王宮の烈女と悪女5「貞熹王后」

7代王・世祖(セジョ)がまだ王子時代だった1428年に彼と結婚した貞熹(チョンヒ)王后(1418-1483年)。本来は次男で王位に縁がないはずの夫が1455年に甥から王位を奪い、その結果、貞熹王后も王妃になることができた。





3歳では無理

王妃は朝鮮王朝で「国母(クンモ)」と呼ばれた。
女性の最高位であったことは間違いない。
それほどの身分になった貞熹王后だが、大きな悲しみが二度もあった。
息子2人がともに19歳で亡くなってしまったのだ。
特に貞熹王后の次男であった8代王・睿宗(イェジョン)は、即位してわずか1年2カ月で絶命してしまった。
夫の世祖もすでに世を去っていたので、貞熹王后はすぐに後継者を選ばなければならなかった。
早世した睿宗には2人の息子がいたが、長男はすでに亡くなっていて、二男の斉安(チェアン)がまだ3歳だった。
斉安が成人するまで母親や祖母が王位を守るという方法もあったが、結局は「3歳では無理」という結論になった。

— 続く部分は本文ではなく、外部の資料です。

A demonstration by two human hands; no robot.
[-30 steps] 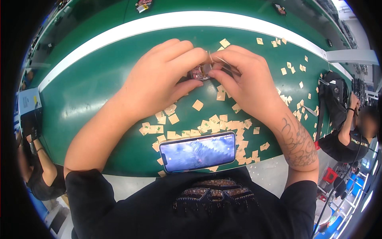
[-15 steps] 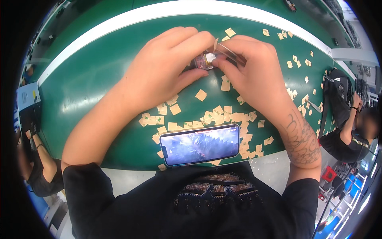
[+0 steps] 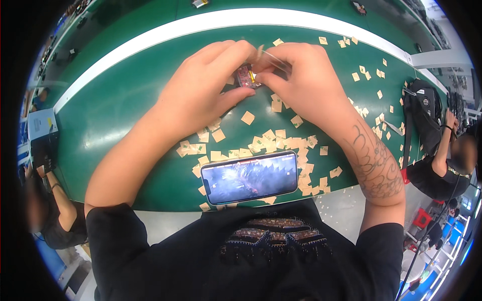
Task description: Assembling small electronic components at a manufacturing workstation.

貞熹王后は睿宗の兄であった懿敬(ウィギョン/貞熹王后の長男)の息子2人の中から王を選ぶことにした。
長男は月山君(ウォルサングン)で、次男は者山君(チャサングン)である。この2人のうち貞熹王后が指名したのは者山君のほうだった。
表向きの理由は月山君が病弱のためということだが、貞熹王后が選択した本当の理由は、「者山君を王にしたほうが貞熹王后が自在に操れる」ということだった。
いわば、強引に押し切ったような形である。
こうして者山君は9代王・成宗(ソンジョン)として即位したが、貞熹王后は代理聴政(テリチョンジョン/摂政のこと)を行なって、大きな権力を得た。
貞熹王后は実際には漢字が読めなかったと言われている。そういう人が政治を仕切るのは、朝鮮王朝でも異例だった。
しかし、貞熹王后の後ろには、者山君の母であった仁粋(インス)大妃が控えていた。彼女は王族女性の修身の教科書を執筆するほどの博学だった。
この仁粋大妃をうまく利用しながら、貞熹王后は女性ながら王朝政治の主導権を握っていった。